Directions: Look for "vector" in each line of the entries, and return the matching lines.

╭──

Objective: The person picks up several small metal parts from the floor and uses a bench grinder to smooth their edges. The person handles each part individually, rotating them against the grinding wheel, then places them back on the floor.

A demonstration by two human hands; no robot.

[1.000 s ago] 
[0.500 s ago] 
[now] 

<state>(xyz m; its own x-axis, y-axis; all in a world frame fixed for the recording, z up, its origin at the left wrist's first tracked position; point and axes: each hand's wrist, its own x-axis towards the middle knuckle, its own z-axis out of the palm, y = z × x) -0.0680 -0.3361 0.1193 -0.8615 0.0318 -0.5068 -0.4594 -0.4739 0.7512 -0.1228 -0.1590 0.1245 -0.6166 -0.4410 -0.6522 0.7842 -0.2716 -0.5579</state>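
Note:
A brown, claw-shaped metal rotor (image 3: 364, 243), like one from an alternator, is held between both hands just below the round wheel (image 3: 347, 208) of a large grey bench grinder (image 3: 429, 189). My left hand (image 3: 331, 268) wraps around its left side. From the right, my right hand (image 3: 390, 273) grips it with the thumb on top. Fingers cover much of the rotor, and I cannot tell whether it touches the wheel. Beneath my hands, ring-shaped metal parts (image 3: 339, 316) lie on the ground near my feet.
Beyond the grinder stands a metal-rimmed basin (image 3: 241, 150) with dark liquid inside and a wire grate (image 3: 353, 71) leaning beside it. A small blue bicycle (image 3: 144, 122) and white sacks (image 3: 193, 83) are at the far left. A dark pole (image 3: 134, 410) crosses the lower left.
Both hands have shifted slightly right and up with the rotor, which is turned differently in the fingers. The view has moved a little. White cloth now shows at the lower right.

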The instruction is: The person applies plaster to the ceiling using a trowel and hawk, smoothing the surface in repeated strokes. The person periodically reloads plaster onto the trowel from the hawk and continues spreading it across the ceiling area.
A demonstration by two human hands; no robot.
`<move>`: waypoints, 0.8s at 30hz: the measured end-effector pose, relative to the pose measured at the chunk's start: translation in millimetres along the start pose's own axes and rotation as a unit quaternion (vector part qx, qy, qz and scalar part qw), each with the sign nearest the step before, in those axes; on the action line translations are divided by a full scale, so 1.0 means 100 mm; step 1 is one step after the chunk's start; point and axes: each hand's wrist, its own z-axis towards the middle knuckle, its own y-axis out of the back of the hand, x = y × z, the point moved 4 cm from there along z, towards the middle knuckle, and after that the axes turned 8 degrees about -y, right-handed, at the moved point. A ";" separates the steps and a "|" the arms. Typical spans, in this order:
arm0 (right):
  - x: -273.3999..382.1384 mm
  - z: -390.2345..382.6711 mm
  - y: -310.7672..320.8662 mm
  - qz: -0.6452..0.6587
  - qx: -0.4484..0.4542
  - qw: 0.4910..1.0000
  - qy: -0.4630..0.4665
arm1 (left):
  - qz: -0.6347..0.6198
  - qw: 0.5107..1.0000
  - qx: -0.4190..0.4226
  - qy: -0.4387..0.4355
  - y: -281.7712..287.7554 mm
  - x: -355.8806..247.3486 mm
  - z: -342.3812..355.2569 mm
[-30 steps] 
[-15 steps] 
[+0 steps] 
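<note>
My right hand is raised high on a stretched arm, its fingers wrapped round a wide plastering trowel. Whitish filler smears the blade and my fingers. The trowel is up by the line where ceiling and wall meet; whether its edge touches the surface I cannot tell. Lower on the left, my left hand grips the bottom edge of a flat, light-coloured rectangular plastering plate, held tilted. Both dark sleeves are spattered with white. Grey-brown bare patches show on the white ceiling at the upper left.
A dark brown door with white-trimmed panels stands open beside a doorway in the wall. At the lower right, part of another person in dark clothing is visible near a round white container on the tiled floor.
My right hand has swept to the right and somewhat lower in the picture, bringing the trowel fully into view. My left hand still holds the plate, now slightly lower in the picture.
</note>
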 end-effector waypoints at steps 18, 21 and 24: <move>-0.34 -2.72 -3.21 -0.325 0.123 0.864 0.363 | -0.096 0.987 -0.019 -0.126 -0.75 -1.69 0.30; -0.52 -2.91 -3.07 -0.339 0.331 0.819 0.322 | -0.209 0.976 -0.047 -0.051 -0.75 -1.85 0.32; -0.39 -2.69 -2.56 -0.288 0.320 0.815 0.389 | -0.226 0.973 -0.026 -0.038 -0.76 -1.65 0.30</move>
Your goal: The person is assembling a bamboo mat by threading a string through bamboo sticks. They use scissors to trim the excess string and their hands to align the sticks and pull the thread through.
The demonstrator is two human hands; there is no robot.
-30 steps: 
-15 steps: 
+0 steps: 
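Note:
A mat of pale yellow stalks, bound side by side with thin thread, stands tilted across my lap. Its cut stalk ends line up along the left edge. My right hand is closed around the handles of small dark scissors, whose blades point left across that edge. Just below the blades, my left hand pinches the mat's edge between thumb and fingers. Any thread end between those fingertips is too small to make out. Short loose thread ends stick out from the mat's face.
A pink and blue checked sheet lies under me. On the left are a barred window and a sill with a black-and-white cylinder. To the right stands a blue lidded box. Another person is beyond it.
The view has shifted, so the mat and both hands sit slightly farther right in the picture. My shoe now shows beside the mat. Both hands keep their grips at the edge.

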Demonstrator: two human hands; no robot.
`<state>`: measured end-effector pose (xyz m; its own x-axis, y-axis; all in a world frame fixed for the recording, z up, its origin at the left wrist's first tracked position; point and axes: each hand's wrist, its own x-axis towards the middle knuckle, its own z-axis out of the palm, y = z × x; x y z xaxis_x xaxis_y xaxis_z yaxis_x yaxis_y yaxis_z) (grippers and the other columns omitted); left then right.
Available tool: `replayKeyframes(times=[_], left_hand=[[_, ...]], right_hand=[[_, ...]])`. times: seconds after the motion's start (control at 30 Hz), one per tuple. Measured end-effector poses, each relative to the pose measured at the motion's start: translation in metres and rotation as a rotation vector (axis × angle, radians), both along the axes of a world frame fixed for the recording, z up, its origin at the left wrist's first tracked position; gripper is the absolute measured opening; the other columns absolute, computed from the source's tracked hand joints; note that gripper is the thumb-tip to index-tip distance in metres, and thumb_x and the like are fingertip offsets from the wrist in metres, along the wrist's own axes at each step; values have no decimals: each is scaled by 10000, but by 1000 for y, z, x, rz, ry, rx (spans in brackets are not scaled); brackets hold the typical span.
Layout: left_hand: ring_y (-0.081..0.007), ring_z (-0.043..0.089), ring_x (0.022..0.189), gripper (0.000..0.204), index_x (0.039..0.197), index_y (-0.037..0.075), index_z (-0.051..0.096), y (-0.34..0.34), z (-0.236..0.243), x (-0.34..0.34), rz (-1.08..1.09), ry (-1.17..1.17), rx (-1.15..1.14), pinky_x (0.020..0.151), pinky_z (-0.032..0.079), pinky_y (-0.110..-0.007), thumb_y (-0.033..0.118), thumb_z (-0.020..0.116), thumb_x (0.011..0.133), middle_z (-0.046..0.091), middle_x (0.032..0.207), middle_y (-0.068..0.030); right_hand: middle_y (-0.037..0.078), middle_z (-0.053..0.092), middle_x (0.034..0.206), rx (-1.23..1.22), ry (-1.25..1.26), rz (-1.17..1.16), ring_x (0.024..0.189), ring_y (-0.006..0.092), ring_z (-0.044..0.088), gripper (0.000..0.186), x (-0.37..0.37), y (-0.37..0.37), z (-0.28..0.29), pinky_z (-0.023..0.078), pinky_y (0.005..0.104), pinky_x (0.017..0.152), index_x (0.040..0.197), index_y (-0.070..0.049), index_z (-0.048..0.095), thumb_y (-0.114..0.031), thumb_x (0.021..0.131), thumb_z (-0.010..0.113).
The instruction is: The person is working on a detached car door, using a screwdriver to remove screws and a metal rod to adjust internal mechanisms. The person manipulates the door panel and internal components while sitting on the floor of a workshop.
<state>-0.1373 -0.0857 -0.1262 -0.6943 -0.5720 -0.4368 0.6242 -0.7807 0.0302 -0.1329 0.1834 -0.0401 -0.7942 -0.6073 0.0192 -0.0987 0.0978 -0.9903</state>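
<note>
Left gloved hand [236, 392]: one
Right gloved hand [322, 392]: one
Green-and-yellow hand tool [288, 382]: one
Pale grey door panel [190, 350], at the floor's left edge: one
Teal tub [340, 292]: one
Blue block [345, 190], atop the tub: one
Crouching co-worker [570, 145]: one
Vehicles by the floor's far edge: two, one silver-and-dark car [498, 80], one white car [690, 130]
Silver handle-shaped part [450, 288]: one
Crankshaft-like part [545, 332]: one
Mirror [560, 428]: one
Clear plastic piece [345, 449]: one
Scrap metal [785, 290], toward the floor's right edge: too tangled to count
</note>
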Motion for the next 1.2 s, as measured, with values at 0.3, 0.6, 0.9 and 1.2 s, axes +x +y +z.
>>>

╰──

Answer area:
`<move>`: waypoints, 0.8s at 30hz: the measured end-effector pose, relative to the pose measured at the chunk's start: translation in millimetres along the start pose's own axes and rotation as a unit quaternion (vector part qx, qy, qz and scalar part qw), each with the sign nearest the step before, in those axes; on the action line translations are divided by a full scale, so 1.0 means 100 mm; step 1 is one step after the chunk's start; point and axes: each hand's wrist, its own z-axis towards the middle knuckle, its own y-axis out of the back of the hand, x = y × z, the point moved 4 cm from there along z, towards the middle knuckle, and after that the axes turned 8 degrees about -y, right-handed, at the moved point. A ";" separates the steps and a "|" the arms. Typical spans, in this order:
Available tool: `replayKeyframes(times=[_], left_hand=[[_, ...]], right_hand=[[_, ...]])`. times: seconds after the motion's start (control at 30 Hz), one per tuple. Measured end-effector poses, each relative to the pose measured at the motion's start: translation in metres and rotation as a rotation vector (axis × angle, radians), both along the axes of a world frame fixed for the recording, z up, its origin at the left wrist's first tracked position; gripper is the absolute measured opening; the other columns absolute, computed from the source's tracked hand joints; note that gripper is the thumb-tip to index-tip distance in metres, and thumb_x and the like are fingertip offsets from the wrist in metres, along the wrist's own axes at each step; values have no decimals: each is scaled by 10000, but by 1000 for y, z, x, rz, ry, rx (spans in brackets are not scaled); brackets hold the typical span.

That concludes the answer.